It means that even those Jews who make aliyah and those Gentile believers who are family members accompanying them or who otherwise manage to reside in the Land, are voluntarily painting a huge target on their backs, one that will bring the wrath of the entire planet down upon them and their loved ones.

“But when you see the abomination of desolation standing where it should not be (let the reader understand), then those who are in Judea must flee to the mountains. The one who is on the housetop must not go down, or go in to get anything out of his house; and the one who is in the field must not turn back to get his coat. But woe to those who are pregnant and to those who are nursing babies in those days! But pray that it may not happen in the winter. For those days will be a time of tribulation such as has not occurred since the beginning of the creation which God created until now, and never will. Unless the Lord had shortened those days, no life would have been saved; but for the sake of the elect, whom He chose, He shortened the days. And then if anyone says to you, ‘Behold, here is the Christ’; or, ‘Behold, He is there’; do not believe him; for false Christs and false prophets will arise, and will show signs and wonders, in order to lead astray, if possible, the elect. But take heed; behold, I have told you everything in advance.”

Mark 13:14-23

I know there are some who believe Rav Yeshua was predicting the downfall of Jerusalem in 70 C.E., and perhaps he was, but then again, it’s possible to use a good prophesy twice. This could as well be applied to the coming destruction of Jerusalem in the final war. To my few readers in Israel, depending on when this war comes, this prophesy could well apply to you.

rusty toolsI encourage you to click the link I provided above and read what else the Aish Rabbi has to say about Messianic redemption. As I read him, it seems clear that he still believes things could go either way. Either the world still has time to come together and summon the Messiah in peace, or we could still plunge into darkness, war, and chaos.

Assuming the Jewish sages are correct, I believe the decision was made long ago, and that for the past twenty centuries, the world has been slowly eroding, like the banks of a river being gradually washed away, or a collection of tools abandoned in some workshop and crumbling into rust as the years pass.

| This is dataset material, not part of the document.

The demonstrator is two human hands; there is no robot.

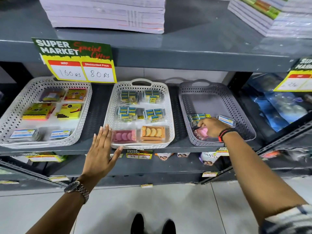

For the coming of the Son of Man will be just like the days of Noah. For as in those days before the flood they were eating and drinking, marrying and giving in marriage, until the day that Noah entered the ark, and they did not understand until the flood came and took them all away; so will the coming of the Son of Man be.

Matthew 24:37-39

Just as it was in the days of Noah as the flood approached, so it is today, and so has it been for almost two-thousand years. Life has seemed “ordinary,” but there are days ahead when we will dispair.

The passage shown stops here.